Existen muchas formas diferentes de glaucoma, y es más preciso hablar de "glaucomas" en lugar de "glaucoma". En la práctica, existen dos tipos principales de glaucoma:
- Glaucoma primario de ángulo abierto (GPAO).
- Glaucoma causado por el cierre del ángulo entre el iris y la córnea (ángulo iridocorneal), comúnmente conocido como glaucoma de ángulo cerrado.
Hipertonía ocular
La primera etapa en el desarrollo del glaucoma se llama hipertonía u hipertensión ocular. En esta etapa, la presión ocular es más alta de lo normal, pero no destruye el nervio óptico ni el campo visual.
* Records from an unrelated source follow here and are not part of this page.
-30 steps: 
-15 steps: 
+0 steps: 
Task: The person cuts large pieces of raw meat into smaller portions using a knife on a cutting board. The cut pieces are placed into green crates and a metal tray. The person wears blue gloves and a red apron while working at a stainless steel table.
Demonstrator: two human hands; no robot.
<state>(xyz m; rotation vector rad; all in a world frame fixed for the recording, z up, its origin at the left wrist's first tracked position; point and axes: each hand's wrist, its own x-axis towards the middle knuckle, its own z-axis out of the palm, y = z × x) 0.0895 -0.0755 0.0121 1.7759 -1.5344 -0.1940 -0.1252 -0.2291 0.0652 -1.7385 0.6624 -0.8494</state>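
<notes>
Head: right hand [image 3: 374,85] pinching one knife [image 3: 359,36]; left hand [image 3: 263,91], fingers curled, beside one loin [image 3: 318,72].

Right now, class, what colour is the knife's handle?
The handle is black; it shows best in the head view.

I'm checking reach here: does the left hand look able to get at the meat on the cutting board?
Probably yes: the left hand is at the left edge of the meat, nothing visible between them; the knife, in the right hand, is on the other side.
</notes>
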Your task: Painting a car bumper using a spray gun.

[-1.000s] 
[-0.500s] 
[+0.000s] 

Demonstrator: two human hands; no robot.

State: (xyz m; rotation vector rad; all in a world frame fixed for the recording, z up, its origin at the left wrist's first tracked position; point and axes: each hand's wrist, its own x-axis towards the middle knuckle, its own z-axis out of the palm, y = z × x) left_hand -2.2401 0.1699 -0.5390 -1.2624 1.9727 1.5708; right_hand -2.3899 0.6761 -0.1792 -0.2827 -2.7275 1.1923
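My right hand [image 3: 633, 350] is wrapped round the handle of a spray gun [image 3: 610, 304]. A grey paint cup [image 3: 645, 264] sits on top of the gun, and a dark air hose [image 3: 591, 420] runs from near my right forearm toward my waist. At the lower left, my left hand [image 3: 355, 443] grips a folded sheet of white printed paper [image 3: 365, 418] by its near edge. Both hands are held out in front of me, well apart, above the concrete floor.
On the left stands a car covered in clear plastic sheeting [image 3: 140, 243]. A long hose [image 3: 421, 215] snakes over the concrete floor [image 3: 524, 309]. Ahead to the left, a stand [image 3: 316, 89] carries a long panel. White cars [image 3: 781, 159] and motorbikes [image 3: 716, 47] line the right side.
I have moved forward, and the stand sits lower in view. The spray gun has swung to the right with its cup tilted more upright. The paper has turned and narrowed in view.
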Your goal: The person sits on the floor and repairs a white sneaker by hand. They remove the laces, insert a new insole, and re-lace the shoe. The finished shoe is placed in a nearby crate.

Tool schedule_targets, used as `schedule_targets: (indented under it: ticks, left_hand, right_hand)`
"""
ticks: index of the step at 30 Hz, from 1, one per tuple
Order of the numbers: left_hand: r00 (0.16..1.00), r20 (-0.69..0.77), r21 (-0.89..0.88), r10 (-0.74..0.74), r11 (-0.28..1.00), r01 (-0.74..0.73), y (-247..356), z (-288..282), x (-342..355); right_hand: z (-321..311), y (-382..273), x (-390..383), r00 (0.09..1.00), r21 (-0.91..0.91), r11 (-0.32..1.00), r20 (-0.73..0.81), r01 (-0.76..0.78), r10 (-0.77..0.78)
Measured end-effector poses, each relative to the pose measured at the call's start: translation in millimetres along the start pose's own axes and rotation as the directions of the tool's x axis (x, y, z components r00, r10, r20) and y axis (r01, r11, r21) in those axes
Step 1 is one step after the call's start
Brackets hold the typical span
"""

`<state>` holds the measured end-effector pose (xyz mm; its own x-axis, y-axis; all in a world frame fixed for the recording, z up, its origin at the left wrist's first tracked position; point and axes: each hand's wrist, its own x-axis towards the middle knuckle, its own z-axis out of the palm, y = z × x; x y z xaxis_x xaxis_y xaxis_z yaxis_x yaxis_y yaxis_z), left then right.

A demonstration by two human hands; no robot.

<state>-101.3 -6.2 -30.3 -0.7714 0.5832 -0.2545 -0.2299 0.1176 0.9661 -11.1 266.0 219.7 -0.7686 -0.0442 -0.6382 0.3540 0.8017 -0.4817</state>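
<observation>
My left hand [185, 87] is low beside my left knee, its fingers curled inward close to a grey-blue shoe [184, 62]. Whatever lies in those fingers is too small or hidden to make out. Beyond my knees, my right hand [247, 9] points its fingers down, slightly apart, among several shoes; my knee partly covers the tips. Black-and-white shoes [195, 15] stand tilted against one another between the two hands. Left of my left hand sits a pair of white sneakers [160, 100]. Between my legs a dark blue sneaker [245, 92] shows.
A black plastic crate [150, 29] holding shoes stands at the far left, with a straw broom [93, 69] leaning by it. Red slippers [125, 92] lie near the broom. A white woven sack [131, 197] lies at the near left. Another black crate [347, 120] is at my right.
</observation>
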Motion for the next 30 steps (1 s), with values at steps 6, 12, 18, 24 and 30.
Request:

Como el riesgo de desarrollar glaucoma aumenta con la edad, se recomiendan controles regulares para detectar cualquier posible progreso de la enfermedad.
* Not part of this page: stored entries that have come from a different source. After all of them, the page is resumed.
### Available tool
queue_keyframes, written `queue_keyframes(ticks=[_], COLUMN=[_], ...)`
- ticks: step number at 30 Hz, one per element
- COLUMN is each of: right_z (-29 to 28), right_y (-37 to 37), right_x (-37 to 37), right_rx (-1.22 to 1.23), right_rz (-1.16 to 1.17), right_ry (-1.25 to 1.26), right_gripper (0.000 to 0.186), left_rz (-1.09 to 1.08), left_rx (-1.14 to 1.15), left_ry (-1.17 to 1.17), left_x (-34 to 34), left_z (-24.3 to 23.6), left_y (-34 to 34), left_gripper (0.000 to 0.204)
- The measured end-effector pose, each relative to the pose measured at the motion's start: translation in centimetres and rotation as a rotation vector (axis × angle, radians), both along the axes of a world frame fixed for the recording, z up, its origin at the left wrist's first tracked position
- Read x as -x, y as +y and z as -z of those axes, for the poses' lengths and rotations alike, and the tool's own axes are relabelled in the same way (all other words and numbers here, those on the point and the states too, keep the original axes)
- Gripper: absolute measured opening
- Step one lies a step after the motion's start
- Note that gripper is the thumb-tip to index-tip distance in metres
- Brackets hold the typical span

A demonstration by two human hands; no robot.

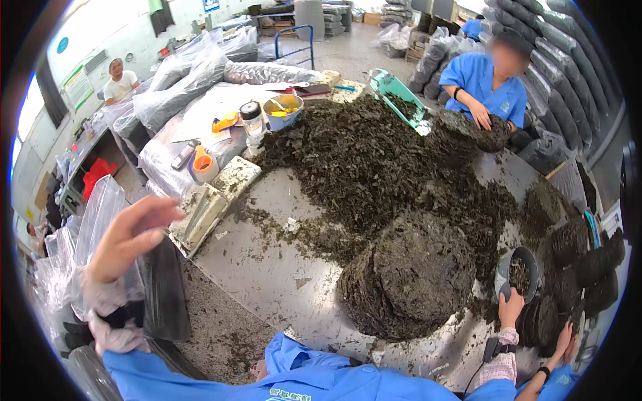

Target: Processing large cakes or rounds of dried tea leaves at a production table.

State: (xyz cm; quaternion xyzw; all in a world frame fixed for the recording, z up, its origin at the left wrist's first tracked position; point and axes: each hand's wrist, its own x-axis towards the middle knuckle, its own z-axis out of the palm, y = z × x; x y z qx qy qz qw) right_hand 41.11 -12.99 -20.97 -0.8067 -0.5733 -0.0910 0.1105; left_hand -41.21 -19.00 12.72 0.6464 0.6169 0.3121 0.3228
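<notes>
My left hand [134,234] is raised at the left, beside the metal table's edge, fingers apart and holding nothing. Low on the right, my right hand [511,309] grips the side of a grey pan [518,272] with dry dark bits inside. Between my hands, a thick round stack of dark dried flaky sheets [418,274] lies on the metal tabletop [281,260]. Behind it spreads a large loose heap of the same flakes [341,167].
Co-workers sit at the back right [495,90], far left [120,85] and lower right [565,347]. A turquoise scoop [418,117], bowl [283,115], jar [251,121] and tape roll [203,164] border the heap. Bagged bundles [167,100] and dark stacks [572,247] crowd the sides.
</notes>
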Motion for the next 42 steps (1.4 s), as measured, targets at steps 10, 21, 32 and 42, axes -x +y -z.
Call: queue_keyframes(ticks=[10,21,32,42], right_z=[-2.9,-2.5,-6.4,-6.1], right_y=[-3.6,-6.8,-4.3,-0.9], right_x=[3.8,8.4,22.8,23.7], right_rx=[-0.088,-0.156,0.177,-0.076], right_rz=[-0.116,-0.16,-0.323,-0.139], right_ry=[0.168,0.285,1.23,2.145], right_gripper=[0.021,0.012,0.062,0.065], left_rz=[-0.207,0.376,0.333,0.311], left_rx=[-0.064,-0.17,0.109,0.178], left_ry=[0.25,0.571,-0.261,-0.682], left_x=[-1.5,-16.8,-22.1,-31.4], left_z=[44.0,31.7,15.5,18.6], left_y=[19.2,28.2,9.3,12.3], left_gripper=[0.089,0.059,0.096,0.085])
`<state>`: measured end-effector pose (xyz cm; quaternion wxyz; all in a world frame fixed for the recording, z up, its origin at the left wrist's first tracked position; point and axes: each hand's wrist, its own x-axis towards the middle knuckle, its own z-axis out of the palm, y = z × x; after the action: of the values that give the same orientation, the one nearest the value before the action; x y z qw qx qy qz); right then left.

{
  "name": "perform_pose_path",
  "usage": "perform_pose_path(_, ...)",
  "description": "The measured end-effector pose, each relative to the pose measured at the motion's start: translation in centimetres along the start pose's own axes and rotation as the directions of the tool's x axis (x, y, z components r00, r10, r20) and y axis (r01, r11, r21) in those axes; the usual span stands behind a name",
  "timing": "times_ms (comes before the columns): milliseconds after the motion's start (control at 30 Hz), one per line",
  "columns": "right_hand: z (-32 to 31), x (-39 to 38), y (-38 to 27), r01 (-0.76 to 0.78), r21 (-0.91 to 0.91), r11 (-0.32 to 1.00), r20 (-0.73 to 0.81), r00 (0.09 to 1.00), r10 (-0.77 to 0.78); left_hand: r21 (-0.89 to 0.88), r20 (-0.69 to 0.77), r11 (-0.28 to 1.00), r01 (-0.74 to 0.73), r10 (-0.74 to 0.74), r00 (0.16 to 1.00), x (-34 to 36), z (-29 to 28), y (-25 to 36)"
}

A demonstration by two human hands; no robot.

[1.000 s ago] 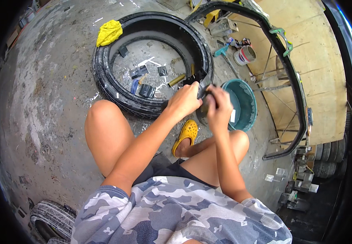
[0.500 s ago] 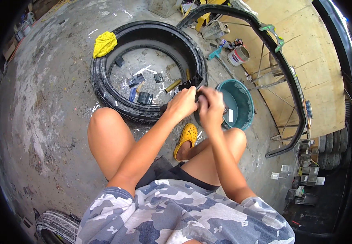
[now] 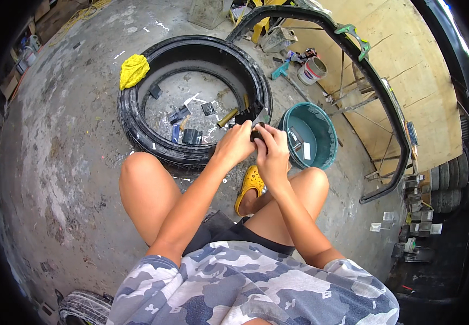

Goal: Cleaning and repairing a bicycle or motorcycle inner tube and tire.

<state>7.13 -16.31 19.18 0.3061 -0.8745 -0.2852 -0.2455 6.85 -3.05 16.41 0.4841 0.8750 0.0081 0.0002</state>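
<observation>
My left hand [image 3: 235,144] and my right hand [image 3: 273,150] are close together over the near right rim of a large black tyre [image 3: 153,145] lying flat on the floor. Both are closed round a small black piece [image 3: 257,134] that shows between the fingers. Just beyond them a flat, pointed grey piece [image 3: 261,117] sticks up, and I cannot make out its kind or which hand has it. Inside the tyre's ring lie a brass-coloured tube [image 3: 227,118], a black curved piece [image 3: 192,136] and several dark scraps.
A crumpled yellow cloth [image 3: 134,71] hangs on the tyre's left rim. To the right stands a teal tub [image 3: 329,154] of water with a white strip inside. Beyond are a paint bucket [image 3: 312,70], a teal-headed tool [image 3: 280,70] and a bent black frame [image 3: 394,141] against plywood.
My hands have drawn slightly nearer to me. The right hand, blurred before, is now sharp, and the pointed grey piece shows beyond the fingers. The view has shifted a little.
</observation>
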Motion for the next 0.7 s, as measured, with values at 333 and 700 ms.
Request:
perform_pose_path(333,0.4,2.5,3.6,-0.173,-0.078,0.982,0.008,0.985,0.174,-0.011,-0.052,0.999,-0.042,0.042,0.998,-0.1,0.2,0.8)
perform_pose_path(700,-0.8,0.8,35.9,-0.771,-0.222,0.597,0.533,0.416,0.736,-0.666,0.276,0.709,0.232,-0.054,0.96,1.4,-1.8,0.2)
Glaucoma de ángulo abierto
El glaucoma de ángulo abierto es la forma más común de glaucoma, representando alrededor de 9 de cada 10 casos. Afecta ambos ojos, pero a menudo de manera asimétrica, y progresa muy lentamente. El sistema de filtración y drenaje del humor acuoso en el ojo se bloquea gradualmente, aumentando lentamente la presión intraocular.
Glaucoma de ángulo cerrado
El glaucoma de ángulo cerrado suele ser agudo, es decir, ocurre de manera repentina. Este tipo de glaucoma es mucho más raro y se produce por un cierre repentino del ángulo iridocorneal, lo que provoca un aumento rápido y muy significativo de la presión intraocular. También puede existir en forma crónica. Los signos de este tipo de glaucoma incluyen dolores de cabeza severos, dolores oculares, ojos rojos, visión borrosa y náuseas. El glaucoma de ángulo cerrado requiere tratamiento médico urgente.
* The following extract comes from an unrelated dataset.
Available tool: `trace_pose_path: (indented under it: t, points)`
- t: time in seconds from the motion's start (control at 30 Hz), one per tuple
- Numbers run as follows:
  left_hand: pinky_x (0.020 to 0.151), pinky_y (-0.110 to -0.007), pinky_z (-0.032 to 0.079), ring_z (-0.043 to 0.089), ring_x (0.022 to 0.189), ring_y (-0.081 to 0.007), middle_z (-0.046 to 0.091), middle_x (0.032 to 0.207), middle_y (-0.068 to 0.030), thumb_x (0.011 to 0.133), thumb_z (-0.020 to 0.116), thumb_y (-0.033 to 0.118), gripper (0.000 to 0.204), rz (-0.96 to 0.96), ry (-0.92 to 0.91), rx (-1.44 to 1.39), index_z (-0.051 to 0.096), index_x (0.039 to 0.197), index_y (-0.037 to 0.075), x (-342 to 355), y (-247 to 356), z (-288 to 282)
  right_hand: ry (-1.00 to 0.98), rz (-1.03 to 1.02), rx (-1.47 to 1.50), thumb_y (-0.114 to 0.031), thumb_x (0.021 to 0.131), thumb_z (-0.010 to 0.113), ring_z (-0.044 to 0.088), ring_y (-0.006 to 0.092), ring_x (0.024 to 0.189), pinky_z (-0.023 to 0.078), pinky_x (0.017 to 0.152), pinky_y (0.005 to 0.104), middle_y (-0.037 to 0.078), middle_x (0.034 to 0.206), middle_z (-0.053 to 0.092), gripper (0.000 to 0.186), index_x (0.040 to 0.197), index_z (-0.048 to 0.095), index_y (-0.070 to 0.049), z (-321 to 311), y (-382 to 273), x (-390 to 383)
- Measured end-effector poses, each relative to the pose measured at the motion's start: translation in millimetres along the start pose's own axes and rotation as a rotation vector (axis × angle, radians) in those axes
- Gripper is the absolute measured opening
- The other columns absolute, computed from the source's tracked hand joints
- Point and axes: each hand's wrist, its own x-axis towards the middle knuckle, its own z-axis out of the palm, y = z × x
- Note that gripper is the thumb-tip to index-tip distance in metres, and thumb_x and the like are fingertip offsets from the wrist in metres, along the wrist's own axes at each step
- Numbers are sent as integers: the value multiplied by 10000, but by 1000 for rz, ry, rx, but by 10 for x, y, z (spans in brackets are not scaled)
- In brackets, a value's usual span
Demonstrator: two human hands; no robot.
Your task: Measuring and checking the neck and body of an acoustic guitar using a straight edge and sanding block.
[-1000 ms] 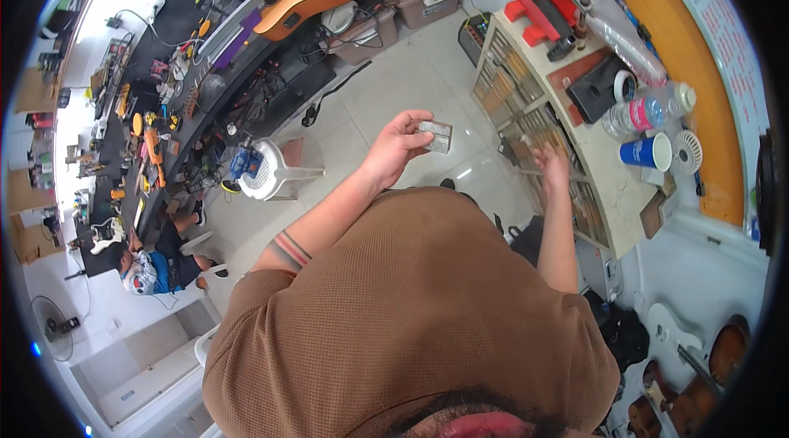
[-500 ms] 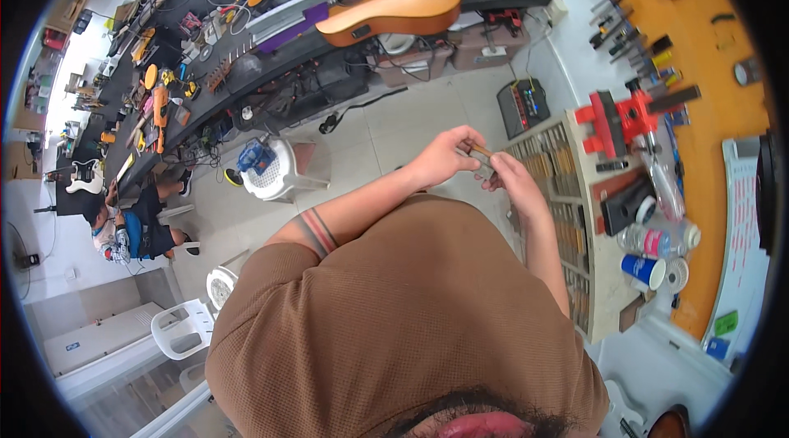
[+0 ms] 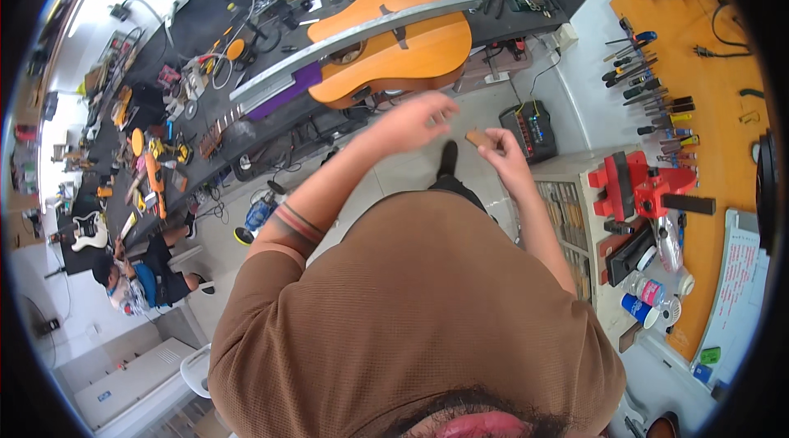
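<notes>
My right hand (image 3: 507,160) pinches a small flat brown piece, perhaps wood (image 3: 477,138), between thumb and fingers, out in front of my body. My left hand (image 3: 417,121) is stretched forward toward the bench, its fingers loosely bent and apart, with nothing visible in them. Just beyond it lies an orange-topped acoustic guitar (image 3: 440,31) on its back on the dark workbench (image 3: 526,23). A long grey metal bar (image 3: 362,31) crosses over the guitar's body and neck. Purple material (image 3: 306,76) shows under the bar beside the body.
To the right stands a cabinet of small compartments (image 3: 567,212) with a red vise (image 3: 645,183), bottles and a blue cup (image 3: 639,311) on top. Hand tools (image 3: 645,85) hang on an orange board. A person (image 3: 136,278) sits at far left. A black box (image 3: 530,130) lies on the floor.
My hands have parted: the left moved forward and left toward the guitar, while the right keeps the brown piece. The bench and guitar appear closer, and a foot now shows below.
</notes>
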Motion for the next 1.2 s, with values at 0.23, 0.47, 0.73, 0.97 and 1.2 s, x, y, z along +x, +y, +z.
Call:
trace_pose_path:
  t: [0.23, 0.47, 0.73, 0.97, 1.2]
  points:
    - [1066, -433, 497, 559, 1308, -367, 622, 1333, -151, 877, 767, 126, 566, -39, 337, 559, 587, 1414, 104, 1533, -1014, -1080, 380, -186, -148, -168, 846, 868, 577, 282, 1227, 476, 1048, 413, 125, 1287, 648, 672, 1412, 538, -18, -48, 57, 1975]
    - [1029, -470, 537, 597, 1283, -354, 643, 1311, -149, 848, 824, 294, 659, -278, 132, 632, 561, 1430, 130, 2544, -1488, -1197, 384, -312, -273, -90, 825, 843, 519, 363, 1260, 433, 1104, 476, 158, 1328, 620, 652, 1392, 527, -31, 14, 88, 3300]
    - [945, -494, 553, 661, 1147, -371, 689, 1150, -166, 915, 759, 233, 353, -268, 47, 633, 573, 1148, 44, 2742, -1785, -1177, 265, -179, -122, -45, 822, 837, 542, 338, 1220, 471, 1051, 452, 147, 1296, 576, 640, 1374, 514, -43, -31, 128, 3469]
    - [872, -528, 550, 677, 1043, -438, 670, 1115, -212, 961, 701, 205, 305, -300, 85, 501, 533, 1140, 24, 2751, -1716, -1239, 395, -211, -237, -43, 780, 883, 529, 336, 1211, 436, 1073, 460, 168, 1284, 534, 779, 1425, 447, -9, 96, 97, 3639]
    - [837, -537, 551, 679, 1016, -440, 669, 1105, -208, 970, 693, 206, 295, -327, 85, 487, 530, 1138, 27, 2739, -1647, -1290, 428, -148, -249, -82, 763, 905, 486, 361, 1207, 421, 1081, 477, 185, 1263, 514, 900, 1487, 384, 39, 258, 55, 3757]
Glaucoma de presión normal
En algunos casos, la enfermedad se desarrolla y progresa incluso cuando la medición de la presión intraocular es normal. En estos casos, es probable que el nervio óptico sea frágil y se dañe, incluso con presiones oculares normales. Este tipo de glaucoma también se trata reduciendo la presión intraocular y controlando los factores de riesgo vasculares (presión arterial, diabetes, etc.).
Glaucoma congénito
Algunos glaucomas raros ocurren desde el nacimiento (1 de cada 5000) y se conocen como glaucomas congénitos. Pueden detectarse temprano, ya que el aumento de la presión intraocular antes de los 3 años provoca un agrandamiento del globo ocular, haciéndolo parecer más grande. Los lactantes también presentan otros signos, como lagrimeo y una marcada sensibilidad a la luz. Debido a la dificultad para detectarlos y su evolución severa, son especialmente insidiosos y peligrosos para la visión futura de los niños afectados, lo que requiere un tratamiento intensivo lo antes posible.
Glaucoma secundario
A diferencia de los glaucomas llamados primarios, cuyas causas son desconocidas, existen formas secundarias de glaucoma, generalmente resultantes de causas externas. Estas pueden estar relacionadas, por ejemplo, con un traumatismo ocular, una enfermedad inflamatoria del ojo o el uso de corticoides.